## Task objective
Only one stretch of the data is wanted: the line containing "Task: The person", the line containing "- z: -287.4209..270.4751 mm", and every line between them, copied exactly.

## Data for the task
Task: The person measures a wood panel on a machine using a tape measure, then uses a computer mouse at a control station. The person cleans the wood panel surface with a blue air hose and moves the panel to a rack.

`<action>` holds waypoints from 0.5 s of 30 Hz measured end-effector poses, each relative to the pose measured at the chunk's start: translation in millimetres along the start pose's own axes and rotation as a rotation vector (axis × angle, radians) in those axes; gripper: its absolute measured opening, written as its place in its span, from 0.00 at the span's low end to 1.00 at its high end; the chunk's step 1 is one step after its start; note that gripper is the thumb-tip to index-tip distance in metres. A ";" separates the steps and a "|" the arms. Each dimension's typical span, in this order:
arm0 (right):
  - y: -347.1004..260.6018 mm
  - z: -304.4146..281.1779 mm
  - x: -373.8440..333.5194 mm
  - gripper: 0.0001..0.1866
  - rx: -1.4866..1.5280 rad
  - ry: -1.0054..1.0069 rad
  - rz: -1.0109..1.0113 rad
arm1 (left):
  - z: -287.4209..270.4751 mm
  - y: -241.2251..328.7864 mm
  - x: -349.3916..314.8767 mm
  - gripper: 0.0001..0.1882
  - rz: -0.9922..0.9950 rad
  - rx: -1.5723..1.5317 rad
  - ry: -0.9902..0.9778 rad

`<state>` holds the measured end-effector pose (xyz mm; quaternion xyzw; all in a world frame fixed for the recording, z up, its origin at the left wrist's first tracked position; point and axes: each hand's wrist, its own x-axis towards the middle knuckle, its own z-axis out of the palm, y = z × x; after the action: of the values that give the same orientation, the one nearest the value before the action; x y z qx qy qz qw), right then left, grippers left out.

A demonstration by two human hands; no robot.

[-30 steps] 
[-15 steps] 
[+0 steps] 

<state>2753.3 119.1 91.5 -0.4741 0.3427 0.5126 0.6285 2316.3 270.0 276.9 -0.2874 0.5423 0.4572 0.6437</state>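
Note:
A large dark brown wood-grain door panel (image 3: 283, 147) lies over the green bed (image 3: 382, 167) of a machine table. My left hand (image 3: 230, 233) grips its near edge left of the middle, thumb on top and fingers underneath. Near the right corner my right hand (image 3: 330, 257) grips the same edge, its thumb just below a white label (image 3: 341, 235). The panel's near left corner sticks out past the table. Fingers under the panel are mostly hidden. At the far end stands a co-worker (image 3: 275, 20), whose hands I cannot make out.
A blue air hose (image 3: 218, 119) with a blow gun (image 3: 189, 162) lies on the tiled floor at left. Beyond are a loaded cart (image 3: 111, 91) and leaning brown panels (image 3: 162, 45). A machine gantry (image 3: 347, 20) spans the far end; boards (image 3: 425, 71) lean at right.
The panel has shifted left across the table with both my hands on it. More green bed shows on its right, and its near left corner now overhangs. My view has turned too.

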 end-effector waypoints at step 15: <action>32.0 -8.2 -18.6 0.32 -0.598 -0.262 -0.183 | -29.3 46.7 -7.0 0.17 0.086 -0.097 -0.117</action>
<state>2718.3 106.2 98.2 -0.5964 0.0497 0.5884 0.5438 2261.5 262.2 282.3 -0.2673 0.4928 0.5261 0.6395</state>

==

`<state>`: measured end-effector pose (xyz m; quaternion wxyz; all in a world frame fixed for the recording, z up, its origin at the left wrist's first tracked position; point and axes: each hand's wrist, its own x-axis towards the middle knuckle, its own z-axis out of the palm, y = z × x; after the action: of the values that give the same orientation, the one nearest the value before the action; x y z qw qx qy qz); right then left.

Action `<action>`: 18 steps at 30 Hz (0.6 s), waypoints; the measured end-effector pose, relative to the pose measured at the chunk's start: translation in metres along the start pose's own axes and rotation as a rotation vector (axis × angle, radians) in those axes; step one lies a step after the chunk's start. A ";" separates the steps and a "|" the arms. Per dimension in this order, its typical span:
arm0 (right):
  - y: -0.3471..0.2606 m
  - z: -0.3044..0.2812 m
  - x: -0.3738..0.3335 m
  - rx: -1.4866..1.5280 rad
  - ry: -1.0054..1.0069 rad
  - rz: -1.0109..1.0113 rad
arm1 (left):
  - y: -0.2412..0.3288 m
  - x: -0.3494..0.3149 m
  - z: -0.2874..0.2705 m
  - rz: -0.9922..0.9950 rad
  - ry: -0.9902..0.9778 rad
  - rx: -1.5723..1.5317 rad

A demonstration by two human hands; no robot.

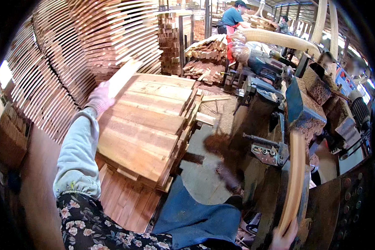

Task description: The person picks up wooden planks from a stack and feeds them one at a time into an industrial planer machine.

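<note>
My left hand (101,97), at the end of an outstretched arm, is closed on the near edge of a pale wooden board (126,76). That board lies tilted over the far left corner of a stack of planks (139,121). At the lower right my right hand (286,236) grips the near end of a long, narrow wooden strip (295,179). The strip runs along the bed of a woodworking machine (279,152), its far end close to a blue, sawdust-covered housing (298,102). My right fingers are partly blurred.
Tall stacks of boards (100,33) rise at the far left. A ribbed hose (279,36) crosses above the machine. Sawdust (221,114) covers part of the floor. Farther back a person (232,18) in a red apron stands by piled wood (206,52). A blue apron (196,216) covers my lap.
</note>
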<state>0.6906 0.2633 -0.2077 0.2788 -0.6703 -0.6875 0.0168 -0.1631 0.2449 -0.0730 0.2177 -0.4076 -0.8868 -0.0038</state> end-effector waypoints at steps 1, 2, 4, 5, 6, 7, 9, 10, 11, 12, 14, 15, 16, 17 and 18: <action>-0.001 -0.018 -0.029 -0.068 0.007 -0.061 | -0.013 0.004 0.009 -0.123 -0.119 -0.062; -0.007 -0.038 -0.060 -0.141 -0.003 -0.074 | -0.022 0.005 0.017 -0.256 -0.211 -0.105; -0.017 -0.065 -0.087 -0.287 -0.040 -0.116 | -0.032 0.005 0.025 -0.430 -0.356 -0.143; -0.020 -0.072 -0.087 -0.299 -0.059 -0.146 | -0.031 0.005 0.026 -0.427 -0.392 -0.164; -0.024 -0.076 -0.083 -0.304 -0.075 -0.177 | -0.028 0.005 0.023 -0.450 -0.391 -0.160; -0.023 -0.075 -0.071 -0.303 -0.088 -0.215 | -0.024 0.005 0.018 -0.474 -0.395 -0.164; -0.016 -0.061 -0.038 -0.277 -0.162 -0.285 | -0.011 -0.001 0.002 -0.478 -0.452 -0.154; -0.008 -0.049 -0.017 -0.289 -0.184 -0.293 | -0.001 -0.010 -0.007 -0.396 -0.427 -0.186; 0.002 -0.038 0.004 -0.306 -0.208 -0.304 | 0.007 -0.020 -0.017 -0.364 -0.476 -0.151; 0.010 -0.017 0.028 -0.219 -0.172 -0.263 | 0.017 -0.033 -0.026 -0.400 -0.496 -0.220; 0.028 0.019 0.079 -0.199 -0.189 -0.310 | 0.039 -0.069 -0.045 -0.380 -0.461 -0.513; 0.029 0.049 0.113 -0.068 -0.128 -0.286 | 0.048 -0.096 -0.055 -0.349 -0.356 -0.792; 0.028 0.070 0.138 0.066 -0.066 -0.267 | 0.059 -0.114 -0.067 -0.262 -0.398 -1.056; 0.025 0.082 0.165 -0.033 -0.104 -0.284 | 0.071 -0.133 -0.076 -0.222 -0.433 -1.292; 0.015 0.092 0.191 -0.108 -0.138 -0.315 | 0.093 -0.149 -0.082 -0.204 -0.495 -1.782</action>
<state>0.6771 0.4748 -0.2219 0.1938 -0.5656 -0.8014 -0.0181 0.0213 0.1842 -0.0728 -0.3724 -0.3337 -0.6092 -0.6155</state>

## Solution
Task: The person measures a wood panel on a machine using a tape measure, then uses a computer mouse at a control station. The person cleans the wood panel surface with a blue air hose and moves the panel to a rack.

`<action>` holds waypoints from 0.5 s of 30 Hz measured end-effector poses, each relative to the pose measured at the chunk's start: translation in millimetres along the start pose's own axes and rotation as a rotation vector (axis × angle, radians) in those axes; gripper: its absolute measured opening, written as its place in its span, from 0.00 at the span's low end to 1.00 at its high end; the chunk's step 1 is one step after its start; note that gripper is the thumb-tip to index-tip distance in metres. A ";" separates the steps and a "|" the arms. Each dimension's typical span, in this order:
arm0 (right):
  - y: -347.1004..260.6018 mm
  - z: -304.4146..281.1779 mm
  - x: -373.8440..333.5194 mm
  - gripper: 0.0001..0.1866
  - rx: -1.4866..1.5280 rad
  - ry: -1.0054..1.0069 rad
  - rz: -1.0109..1.0113 rad
arm1 (left):
  - z: -287.4209..270.4751 mm

The output given is complete.